In particolare, hanno trovato che i computer con voce femminile in un ruolo dominante sono stati valutati in modo più negativo rispetto ai computer con voce maschile nello stesso ruolo. In breve, è facile dire ad Alexa cosa fare perché è una donna. Se incominciasse a dirti cosa devi fare, potresti voler renderla maschile.
Un fatto altrettanto interessante nella loro ricerca è che i soggetti del test hanno negato di essere influenzati dal sesso percepito nelle voci informatiche. Chiaramente, lo erano.

I ricercatori spiegano che: “un progettista o un ingegnere, nello scegliere una voce particolare, può innescare nella mente dell’utente una serie di aspettative associate al sesso di quella voce. Per i progettisti e gli ingegneri assumere che qualsiasi voce sia neutrale è un errore; una voce maschile porta con sé un ampio insieme di aspettative e risposte basate su stereotipi sui maschi, mentre una voce femminile porta con sé un ampio insieme di aspettative e risposte basate su stereotipi sulle femmine”.

Le loro scoperte riflettono la ricerca aziendale condotta da ditte come Microsoft e Amazon. La scelta del genere ha il suo impatto e sarebbe deliberatamente ingenuo pensare diversamente.

I ricercatori spiegano la scelta: “La decisione di dotare una determinata tecnologia di una voce può quindi comportare scelte difficili. Progettare una tecnologia conforme agli stereotipi di genere dell’utente può essere il modo più semplice per soddisfare le sue aspettative sulla tecnologia.
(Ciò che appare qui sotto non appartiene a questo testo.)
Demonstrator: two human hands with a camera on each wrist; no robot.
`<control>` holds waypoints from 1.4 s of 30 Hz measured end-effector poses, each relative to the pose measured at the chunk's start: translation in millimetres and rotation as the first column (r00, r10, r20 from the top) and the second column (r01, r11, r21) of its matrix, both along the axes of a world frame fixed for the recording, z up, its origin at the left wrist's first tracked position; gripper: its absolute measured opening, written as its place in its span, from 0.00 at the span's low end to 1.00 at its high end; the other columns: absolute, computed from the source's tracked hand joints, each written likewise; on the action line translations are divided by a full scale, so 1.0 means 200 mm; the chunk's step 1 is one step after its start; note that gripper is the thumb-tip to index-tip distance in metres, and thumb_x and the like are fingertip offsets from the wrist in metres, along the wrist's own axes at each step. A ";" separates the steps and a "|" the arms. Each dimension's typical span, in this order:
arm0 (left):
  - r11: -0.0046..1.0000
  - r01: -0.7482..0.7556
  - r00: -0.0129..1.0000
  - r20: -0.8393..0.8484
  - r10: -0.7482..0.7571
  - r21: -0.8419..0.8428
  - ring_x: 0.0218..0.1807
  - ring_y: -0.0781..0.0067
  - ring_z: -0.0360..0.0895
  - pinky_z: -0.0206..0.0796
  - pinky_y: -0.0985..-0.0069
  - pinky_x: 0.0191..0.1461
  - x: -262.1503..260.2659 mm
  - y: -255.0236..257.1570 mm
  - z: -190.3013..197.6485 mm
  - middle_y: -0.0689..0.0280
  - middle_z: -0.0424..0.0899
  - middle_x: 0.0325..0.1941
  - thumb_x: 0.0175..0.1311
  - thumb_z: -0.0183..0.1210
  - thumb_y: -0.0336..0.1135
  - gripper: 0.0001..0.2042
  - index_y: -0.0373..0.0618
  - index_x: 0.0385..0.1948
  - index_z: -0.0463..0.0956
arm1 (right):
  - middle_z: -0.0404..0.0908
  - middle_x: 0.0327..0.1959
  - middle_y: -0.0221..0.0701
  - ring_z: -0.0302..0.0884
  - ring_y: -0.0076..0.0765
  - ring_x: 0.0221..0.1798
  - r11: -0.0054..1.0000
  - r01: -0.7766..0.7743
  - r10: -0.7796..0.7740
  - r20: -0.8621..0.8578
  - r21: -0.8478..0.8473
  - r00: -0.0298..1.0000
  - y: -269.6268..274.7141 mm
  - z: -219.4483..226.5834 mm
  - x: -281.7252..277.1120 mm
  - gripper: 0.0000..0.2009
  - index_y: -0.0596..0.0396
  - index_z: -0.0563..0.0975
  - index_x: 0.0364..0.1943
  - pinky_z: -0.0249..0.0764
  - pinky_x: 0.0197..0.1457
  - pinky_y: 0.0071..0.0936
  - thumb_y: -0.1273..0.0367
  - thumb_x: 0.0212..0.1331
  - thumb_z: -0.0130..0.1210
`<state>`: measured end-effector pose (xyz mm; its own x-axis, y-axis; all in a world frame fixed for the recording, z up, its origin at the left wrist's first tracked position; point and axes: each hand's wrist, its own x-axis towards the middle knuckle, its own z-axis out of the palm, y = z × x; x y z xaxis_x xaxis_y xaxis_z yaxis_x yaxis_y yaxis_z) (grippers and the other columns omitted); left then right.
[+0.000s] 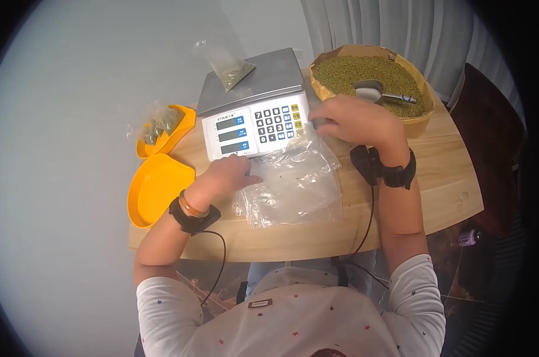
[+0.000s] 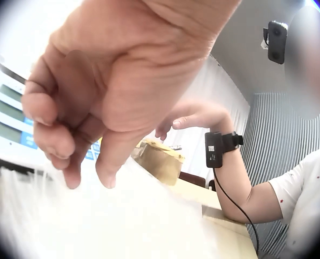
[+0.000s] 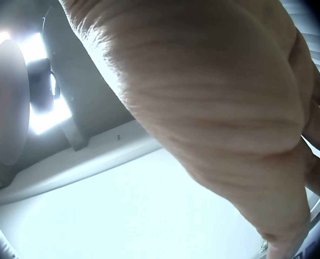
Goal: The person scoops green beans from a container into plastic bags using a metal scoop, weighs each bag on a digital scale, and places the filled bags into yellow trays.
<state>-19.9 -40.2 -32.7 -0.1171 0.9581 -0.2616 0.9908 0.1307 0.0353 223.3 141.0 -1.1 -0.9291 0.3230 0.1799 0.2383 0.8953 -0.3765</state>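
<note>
Clear plastic bags [image 1: 293, 190] lie flat on the table in front of a digital scale [image 1: 263, 71]. My left hand [image 1: 226, 175] is at their upper left edge, close under the scale's displays. In the left wrist view its fingers [image 2: 54, 141] bend loosely downward, with the thumb [image 2: 108, 170] apart from them and nothing held. My right hand [image 1: 356, 121] hovers by the keypad's right side, fingers loosely bent and holding nothing. A clear bag with a little green grain [image 1: 235, 74] at its bottom stands on the scale's plate.
Back right is a paper-lined box [image 1: 421, 125] of green grain [image 1: 341, 68], with a metal scoop [image 1: 394, 97] lying in it. Two yellow trays are on the left: one tray [image 1: 183, 128] holds small filled bags [image 1: 156, 132], the nearer tray [image 1: 162, 184] nothing. Cables [image 1: 372, 220] trail from both wrists.
</note>
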 end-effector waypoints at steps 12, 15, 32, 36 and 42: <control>0.965 -0.220 0.954 0.236 0.184 0.139 0.43 0.48 0.82 0.73 0.60 0.48 0.01 -0.14 -0.21 0.50 0.85 0.38 0.60 0.66 0.48 0.18 0.37 0.35 0.81 | 0.84 0.44 0.41 0.81 0.50 0.50 0.996 -0.082 0.079 0.128 0.018 0.989 -0.11 -0.07 -0.13 0.16 0.52 0.82 0.51 0.75 0.54 0.41 0.64 0.60 0.62; 0.943 -0.279 0.941 0.249 0.231 0.179 0.46 0.48 0.81 0.73 0.61 0.49 0.03 -0.16 -0.22 0.49 0.85 0.40 0.60 0.66 0.47 0.18 0.37 0.37 0.81 | 0.84 0.45 0.41 0.80 0.49 0.51 0.992 -0.123 0.123 0.171 -0.011 0.978 -0.13 -0.12 -0.18 0.16 0.51 0.82 0.51 0.75 0.55 0.42 0.64 0.60 0.62; 0.944 -0.246 0.934 0.313 0.171 0.218 0.35 0.52 0.83 0.72 0.64 0.41 0.07 -0.21 -0.19 0.52 0.85 0.30 0.60 0.65 0.39 0.12 0.37 0.32 0.81 | 0.83 0.43 0.44 0.80 0.52 0.51 0.963 -0.268 0.261 0.220 0.000 0.940 -0.20 -0.24 -0.34 0.23 0.55 0.77 0.56 0.75 0.53 0.44 0.67 0.56 0.66; 0.938 -0.289 0.882 0.436 0.182 0.192 0.39 0.47 0.82 0.72 0.60 0.44 0.05 -0.19 -0.12 0.50 0.84 0.34 0.61 0.62 0.38 0.11 0.37 0.29 0.81 | 0.80 0.50 0.40 0.78 0.49 0.53 0.952 -0.305 0.305 0.098 -0.016 0.947 -0.21 -0.29 -0.37 0.27 0.48 0.72 0.64 0.74 0.55 0.44 0.69 0.58 0.64; 0.861 -0.131 0.911 0.402 -0.091 0.492 0.28 0.63 0.78 0.70 0.70 0.36 0.01 -0.09 -0.08 0.57 0.82 0.26 0.61 0.64 0.30 0.07 0.35 0.32 0.77 | 0.80 0.45 0.40 0.79 0.46 0.48 0.926 -0.367 0.333 -0.258 -0.094 0.907 -0.17 -0.30 -0.45 0.21 0.53 0.74 0.57 0.73 0.52 0.42 0.74 0.59 0.61</control>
<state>-18.3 -57.4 -48.7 -0.1298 0.9663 0.2224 0.8717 0.0043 0.4901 134.3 106.4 -60.4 -0.9237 0.0219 0.3825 -0.1904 0.8401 -0.5079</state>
D’altra parte, la tecnologia che sfida questi stereotipi può servire a cambiare, nel lungo periodo, i pregiudizi profondamente radicati che sono alla base delle scoperte della ricerca attuale.”

Sembra certamente che le grandi aziende stiano assecondando i dati, il che significa seguire il percorso di minor resistenza e seguire il pregiudizio.

Il risultato è un ciclo di rinforzo dei ruoli storici e stereotipi di genere, che mostrano pochi segni di cedimento. Un bambino oggi può essere abituato a segretarie sia maschili sia femminili in un modo cui i propri genitori non erano abituati, ma se il ruolo di segretaria nella propria vita è svolto da una donna digitale perennemente deferente, non sarebbe irragionevole presumere che crescerà con una serie simile di pregiudizi di genere.

La tecnologia si insinua nelle nostre vite – attraverso i film, la TV, la pubblicità. Il sesso dell’IA può sembrare a prima vista un cavillo, ma non lo è. Nel momento in cui abbiamo a che farci quotidianamente, è difficile non vederlo come qualcosa di normale. Eppure dobbiamo impegnarci, perché non avere un’opinione significa automaticamente prendere una posizione.